▶ PROBLEM TO WORK ON: Copy each line in the data below that contains the word "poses".

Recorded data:
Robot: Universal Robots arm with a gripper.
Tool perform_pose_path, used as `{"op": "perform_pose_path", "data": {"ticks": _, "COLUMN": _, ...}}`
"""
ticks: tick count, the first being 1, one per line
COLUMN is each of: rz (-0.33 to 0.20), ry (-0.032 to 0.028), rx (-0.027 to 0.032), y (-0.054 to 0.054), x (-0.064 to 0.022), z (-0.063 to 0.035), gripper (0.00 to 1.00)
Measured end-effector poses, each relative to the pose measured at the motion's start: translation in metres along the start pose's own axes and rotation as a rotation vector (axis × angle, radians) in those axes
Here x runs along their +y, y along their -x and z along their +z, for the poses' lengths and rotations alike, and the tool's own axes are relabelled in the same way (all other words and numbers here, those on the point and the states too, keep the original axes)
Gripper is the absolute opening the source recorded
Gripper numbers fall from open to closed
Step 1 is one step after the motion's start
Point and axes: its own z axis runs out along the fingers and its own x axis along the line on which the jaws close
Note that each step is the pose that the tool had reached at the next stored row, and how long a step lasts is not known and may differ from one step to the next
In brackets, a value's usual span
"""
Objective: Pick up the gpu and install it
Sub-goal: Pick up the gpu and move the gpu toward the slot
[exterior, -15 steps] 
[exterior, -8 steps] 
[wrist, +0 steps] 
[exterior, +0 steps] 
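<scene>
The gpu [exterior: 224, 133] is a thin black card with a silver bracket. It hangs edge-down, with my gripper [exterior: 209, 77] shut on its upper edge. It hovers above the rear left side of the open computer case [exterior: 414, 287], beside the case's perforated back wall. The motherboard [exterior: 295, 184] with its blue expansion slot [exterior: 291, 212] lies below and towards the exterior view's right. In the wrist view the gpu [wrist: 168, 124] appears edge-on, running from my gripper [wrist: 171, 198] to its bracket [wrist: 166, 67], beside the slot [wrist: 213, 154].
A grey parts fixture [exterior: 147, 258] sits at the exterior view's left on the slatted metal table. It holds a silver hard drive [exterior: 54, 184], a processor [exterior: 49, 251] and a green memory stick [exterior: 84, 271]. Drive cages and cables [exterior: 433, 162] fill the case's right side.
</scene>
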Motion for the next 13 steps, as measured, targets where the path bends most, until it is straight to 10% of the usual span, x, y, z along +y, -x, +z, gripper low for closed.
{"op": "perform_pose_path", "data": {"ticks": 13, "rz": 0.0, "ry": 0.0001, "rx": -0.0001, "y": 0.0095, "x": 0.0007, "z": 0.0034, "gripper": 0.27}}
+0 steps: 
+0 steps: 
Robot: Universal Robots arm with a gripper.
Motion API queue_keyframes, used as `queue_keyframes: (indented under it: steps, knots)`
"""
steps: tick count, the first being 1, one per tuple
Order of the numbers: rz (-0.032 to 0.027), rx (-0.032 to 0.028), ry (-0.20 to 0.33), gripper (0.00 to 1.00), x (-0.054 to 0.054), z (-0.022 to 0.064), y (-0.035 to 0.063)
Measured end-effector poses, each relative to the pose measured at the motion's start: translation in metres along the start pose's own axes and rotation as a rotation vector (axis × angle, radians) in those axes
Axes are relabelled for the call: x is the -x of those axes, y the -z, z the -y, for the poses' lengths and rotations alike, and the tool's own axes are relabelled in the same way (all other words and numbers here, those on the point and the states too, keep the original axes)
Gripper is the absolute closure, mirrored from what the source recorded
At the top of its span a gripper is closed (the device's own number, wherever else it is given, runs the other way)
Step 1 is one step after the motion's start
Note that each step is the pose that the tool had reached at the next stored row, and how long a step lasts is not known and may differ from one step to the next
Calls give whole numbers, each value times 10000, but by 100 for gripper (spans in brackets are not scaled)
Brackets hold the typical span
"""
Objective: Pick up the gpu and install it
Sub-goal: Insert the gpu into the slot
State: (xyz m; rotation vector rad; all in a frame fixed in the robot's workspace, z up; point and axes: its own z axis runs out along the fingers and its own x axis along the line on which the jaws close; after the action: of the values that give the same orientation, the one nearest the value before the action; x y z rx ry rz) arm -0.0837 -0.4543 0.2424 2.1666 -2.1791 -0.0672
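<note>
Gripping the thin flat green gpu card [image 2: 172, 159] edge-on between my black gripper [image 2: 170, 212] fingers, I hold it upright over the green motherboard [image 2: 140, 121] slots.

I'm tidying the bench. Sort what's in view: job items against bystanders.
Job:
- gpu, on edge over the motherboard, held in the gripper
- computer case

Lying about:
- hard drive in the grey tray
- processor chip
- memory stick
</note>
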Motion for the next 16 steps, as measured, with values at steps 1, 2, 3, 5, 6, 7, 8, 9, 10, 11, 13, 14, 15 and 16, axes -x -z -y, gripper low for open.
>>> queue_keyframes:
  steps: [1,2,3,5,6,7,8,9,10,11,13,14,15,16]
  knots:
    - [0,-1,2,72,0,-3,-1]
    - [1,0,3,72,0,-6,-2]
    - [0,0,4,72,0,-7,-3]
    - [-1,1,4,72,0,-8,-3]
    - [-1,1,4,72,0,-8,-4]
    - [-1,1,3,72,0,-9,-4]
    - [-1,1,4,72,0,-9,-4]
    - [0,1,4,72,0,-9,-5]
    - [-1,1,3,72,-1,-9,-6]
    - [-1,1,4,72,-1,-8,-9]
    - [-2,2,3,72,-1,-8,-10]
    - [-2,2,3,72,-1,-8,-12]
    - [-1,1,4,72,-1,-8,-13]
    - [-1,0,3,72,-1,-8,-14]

▶ TASK RESPONSE:
Measured end-effector poses, each relative to the pose measured at the motion's start: translation in metres along the start pose's own axes and rotation as a rotation vector (axis × angle, radians) in those axes
Here x runs along their +y, y along their -x and z along their +z, for the poses' lengths and rotations alike, and the tool's own axes are relabelled in the same way (all other words and numbers here, those on the point and the states too, keep the original axes)
Measured end-effector poses, each relative to the pose measured at the motion's start: translation in metres along the start pose's own axes and rotation as a rotation vector (axis × angle, radians) in those axes
Axes are relabelled for the call: x is the -x of those axes, y the -z, z the -y, for the poses' lengths and rotations alike, and the tool's own axes are relabelled in the same way (all other words and numbers here, those on the point and the states too, keep the original axes)

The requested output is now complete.